I'll be sick within a day or two. I think it's inevitable.
I stocked up on teas.
I like the pomegranate kind with a splash of passion fruit.
I bought a green tea too because it's the standard and it makes me feel worldly.
For extra good measure, I picked up a bottle of orange juice.
I paired all that with a mushroom and artichoke soup for dinner and I think phase 1 is complete.
Immune system.
Under control.

Tomorrow..if I'm not already sick...I plan on eating carrots and grapes and all sorts of fruits. And all of this health business will put me in tip top shape.

For Finals?

Scratch that.

I'm a writing arts major. I don't take tests or answer questions or study.
I problem solve. I drink tea.

What's on my mind?
How about the fact that New Moon is making me self-conscious cause I only have a 4 pack. Every dude (or should I say wolf) in that movie has at least, like 9 abs. I only have 4 on a good day.
And they say women get false body images..psh

Oh and this too!
Thanksgiving is coming. But I'd be much more excited if my apartment didn't just serve 20+ people in our apartment leaving us with 10lbs. of leftovers. I already ate a few meals off it.
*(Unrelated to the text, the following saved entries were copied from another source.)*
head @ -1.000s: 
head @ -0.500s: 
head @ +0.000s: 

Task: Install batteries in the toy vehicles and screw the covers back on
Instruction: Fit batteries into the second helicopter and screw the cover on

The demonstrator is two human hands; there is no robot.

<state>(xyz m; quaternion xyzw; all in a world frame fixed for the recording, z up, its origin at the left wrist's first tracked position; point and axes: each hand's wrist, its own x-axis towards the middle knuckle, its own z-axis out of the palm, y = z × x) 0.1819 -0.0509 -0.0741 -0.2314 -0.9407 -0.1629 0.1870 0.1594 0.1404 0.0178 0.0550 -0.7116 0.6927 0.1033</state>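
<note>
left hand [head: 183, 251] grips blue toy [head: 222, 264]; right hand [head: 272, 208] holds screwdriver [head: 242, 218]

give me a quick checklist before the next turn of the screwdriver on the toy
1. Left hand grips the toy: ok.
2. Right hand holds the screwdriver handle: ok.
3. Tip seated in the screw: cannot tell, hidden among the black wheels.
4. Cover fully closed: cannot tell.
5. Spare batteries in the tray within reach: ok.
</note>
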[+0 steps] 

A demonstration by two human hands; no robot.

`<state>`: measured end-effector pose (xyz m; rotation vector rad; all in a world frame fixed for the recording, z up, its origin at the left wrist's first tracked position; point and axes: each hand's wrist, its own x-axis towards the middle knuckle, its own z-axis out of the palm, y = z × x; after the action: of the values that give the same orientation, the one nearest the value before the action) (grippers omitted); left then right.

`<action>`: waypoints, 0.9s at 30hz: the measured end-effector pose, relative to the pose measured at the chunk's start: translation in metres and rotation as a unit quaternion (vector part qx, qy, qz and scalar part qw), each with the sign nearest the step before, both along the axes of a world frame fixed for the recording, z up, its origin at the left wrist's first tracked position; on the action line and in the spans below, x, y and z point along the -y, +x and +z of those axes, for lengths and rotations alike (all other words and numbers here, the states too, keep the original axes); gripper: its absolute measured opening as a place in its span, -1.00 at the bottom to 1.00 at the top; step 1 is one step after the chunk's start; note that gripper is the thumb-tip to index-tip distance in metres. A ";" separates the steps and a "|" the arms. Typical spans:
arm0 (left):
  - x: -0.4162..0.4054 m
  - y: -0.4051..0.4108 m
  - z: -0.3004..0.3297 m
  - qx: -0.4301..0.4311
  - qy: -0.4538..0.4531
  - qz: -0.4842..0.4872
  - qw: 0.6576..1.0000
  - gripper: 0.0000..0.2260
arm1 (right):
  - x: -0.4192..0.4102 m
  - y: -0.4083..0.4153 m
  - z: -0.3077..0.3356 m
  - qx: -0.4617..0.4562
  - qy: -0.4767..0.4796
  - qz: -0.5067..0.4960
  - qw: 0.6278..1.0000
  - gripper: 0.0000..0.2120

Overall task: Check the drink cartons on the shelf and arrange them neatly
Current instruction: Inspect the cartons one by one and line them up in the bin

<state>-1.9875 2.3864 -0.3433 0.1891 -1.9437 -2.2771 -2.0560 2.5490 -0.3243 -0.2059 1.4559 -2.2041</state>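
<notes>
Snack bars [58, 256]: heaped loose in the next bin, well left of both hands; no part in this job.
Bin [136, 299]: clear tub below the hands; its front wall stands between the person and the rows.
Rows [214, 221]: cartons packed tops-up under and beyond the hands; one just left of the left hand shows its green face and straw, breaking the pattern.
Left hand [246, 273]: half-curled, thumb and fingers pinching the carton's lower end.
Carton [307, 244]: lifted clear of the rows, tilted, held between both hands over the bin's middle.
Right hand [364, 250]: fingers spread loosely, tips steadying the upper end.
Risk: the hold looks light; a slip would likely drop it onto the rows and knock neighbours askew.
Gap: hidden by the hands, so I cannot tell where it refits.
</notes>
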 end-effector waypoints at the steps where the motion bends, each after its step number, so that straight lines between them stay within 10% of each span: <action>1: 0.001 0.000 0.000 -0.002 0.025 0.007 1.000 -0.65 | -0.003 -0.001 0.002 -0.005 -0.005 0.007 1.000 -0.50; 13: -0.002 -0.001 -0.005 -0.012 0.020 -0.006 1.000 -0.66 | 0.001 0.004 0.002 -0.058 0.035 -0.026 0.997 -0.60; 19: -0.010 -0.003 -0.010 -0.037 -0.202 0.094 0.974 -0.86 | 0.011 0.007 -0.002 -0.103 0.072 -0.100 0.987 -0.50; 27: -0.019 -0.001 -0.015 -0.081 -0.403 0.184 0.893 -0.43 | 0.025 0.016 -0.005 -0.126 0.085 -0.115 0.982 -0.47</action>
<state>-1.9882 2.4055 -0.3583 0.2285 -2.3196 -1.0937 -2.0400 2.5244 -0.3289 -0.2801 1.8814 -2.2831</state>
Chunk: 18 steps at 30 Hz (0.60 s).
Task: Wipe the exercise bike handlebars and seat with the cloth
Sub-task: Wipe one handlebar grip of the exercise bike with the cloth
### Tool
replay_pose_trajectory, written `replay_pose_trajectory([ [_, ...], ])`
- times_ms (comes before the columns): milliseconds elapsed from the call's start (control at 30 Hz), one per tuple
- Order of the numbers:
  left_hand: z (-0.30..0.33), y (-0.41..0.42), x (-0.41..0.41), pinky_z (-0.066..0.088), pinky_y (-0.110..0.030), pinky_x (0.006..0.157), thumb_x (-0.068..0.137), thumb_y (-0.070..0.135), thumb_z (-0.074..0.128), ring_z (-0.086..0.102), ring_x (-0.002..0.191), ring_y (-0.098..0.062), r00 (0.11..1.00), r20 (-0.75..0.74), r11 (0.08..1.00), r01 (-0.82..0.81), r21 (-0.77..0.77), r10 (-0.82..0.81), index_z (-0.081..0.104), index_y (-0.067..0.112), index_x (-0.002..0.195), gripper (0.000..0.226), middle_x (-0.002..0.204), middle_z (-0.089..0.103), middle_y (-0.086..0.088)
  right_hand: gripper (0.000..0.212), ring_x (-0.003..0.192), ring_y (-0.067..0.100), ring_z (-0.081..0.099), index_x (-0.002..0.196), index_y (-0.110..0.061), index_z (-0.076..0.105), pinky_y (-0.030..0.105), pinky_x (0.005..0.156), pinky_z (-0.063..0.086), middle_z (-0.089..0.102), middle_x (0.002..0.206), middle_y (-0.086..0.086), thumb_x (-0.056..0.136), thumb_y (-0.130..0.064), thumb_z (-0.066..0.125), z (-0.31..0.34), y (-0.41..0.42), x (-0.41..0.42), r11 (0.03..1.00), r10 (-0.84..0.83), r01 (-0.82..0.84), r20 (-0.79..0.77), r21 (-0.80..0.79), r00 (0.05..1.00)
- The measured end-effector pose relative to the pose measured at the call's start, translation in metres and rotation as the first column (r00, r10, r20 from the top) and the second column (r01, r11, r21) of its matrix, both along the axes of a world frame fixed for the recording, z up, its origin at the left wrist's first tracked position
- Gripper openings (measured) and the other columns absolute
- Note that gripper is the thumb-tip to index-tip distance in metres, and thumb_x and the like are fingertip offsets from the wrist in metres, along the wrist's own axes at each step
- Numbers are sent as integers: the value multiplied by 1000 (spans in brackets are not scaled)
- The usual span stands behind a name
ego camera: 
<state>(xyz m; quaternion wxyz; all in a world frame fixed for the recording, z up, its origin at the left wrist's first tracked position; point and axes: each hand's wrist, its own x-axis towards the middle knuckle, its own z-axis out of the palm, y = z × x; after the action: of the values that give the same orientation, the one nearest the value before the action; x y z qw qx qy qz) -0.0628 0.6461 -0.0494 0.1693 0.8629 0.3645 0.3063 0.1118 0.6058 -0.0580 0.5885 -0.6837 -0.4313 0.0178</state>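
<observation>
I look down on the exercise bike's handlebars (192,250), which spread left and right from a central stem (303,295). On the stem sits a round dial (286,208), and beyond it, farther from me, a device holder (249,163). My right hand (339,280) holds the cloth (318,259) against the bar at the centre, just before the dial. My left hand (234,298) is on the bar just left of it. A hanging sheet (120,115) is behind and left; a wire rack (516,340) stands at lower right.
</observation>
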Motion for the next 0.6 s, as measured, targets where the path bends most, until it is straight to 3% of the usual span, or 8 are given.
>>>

And the real day ain't even here yet.

And if you're one to read between the lines, connect the dots, I think I'm getting fatter. And it blows. I miss my lean figure. I used to be 115 lbs. Now I'm...what?...130. This is not good.
Not good at all.

And if you're one to really read between the lines. I mean, really scrutinize my lines, then you'll realize that the melodrama of New Moon is a serious thing. It's ridiculous how much of that movie can go frame by frame with General Hospital and still retain the plot. I'm not tryna knock the movie (you know I saw it midnight with the million other teenagers) but I came home, woke up the next morning, and spent a good quarter of my day being sullen and moody.
It's the Twilight effect.
Comes with dark eyeliner and faux hawks.

Good news is I'm over it. But this body image thing won't shake.
Doesn't help that Shakira is taunting me on the AMAs. I'm plopped here with a laptop and a down comforter. I haven't left the apartment all day.